2.5. Cell Sorting and Flow Cytometry
For cell sorting, the co-cultured cells were stained in PBS (Gibco-BRL Life Technologies) with EpCAM-Phycoerythrin (PE) (Biolegend; San Diego, CA, USA) and CD14-Fluorescein-isothiocyanate (FITC) (Immunostep) for 30 min in the dark at 4 °C at the recommended manufacturer’s concentration for each antibody. Afterwards, the cells were washed with Phosphate Buffer Saline (PBS) and were resuspended in RPMI supplemented with 10% FBS and 0.01% p/s media for cell sorting in a BD FACS Influx TM Cell sorter (BD Biosciences; Franklin Lakes, NJ, USA).
Fluorescence Activated Cell Sorting (FACS) analyses were developed using specific human antibodies (Abs) to the following surface molecules: EpCAM-Brilliant Violet (BV) 605, CD14-Brilliant Ultra Violet (BUV) 395, CD45-PECF594, CD19-BV786, CD16-BV480, CD56-BUV737, PD-L1-BV421 (all from BD), CD3-Peridinin Chlorophyll Protein (PercP) (Immunostep), CD1c-Super Bright (SB) 436, CD45-Pacific Orange (PO), CD163-Efluor450, Live Dead Blue, CFSE (all from invitrogen), HLA-DR-PECy5, Siglec5-APC (both from Biolegend) and TGFβ-PE (Miltenyi). In the case of pan cytokeratin (PanK)-PE (Miltenyi), where the staining is intracellular, the Cytofix/Cytoperm Solution Kit (BD) was used following the manufacturer’s instructions. For the different assays, the samples were run in either FACS Celesta (BD Biosciences) or FACS Aurora (Cytek) flow cytometers, and the data were analysed using FlowJo (TreeStar; Woodburn, OR, USA) v.10.7.2 software.

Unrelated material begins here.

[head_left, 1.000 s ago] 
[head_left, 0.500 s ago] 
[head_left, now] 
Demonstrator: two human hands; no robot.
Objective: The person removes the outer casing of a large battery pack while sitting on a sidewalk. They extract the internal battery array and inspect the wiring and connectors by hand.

2.6. In Vitro Modulation of Monocyte Polarisation
Isolated monocytes (Miltenyi Biotec Monocyte Isolation Kit II) were polarised towards the M1 phenotype with IFN-γ (100 µg/mL) and towards M2 with IL-4 (20 µg/mL) 48 h prior to co-culture with SW620CSCs.
2.7. Soluble Cytokines Quantification
The supernatants were collected after 24 h of monocyte polarisation and the cytokine levels were measured using the LegendPlex Human Essential Immune Response Panel Kit (IFNγ, IL-8, IL-4, IL-10 and TGFβ) according to the manufacturer’s instructions (Biolegend). The samples were acquired using a FACS Calibur flow cytometer (BD Biosciences). The data were analysed using Biolegend v8.0 software (Biolegend).
2.8. Transwell Migration Assay
Co-cultures, monocytes and SW620CSCs were scraped after 5 days of culture and the cells were collected into RPMI (w/o FBS) and were seeded (105 cells) on the top compartment of Corning transwell chambers (8 µm, Sigma). The bottom compartment was filled with 700 µL of RPMI + 10% FBS. After 48 h, the contents from the top and bottom were recovered and analysed through flow cytometry using 1000 inert beads (Reagent D from Mice CBA, BD Biosciences) as the control to stop acquisition. The migration (M) percentage was assessed as the count of each cell type in the bottom (B) with respect to the remaining amount (A + B) as shown in: M = [B/(A + B)] × 100.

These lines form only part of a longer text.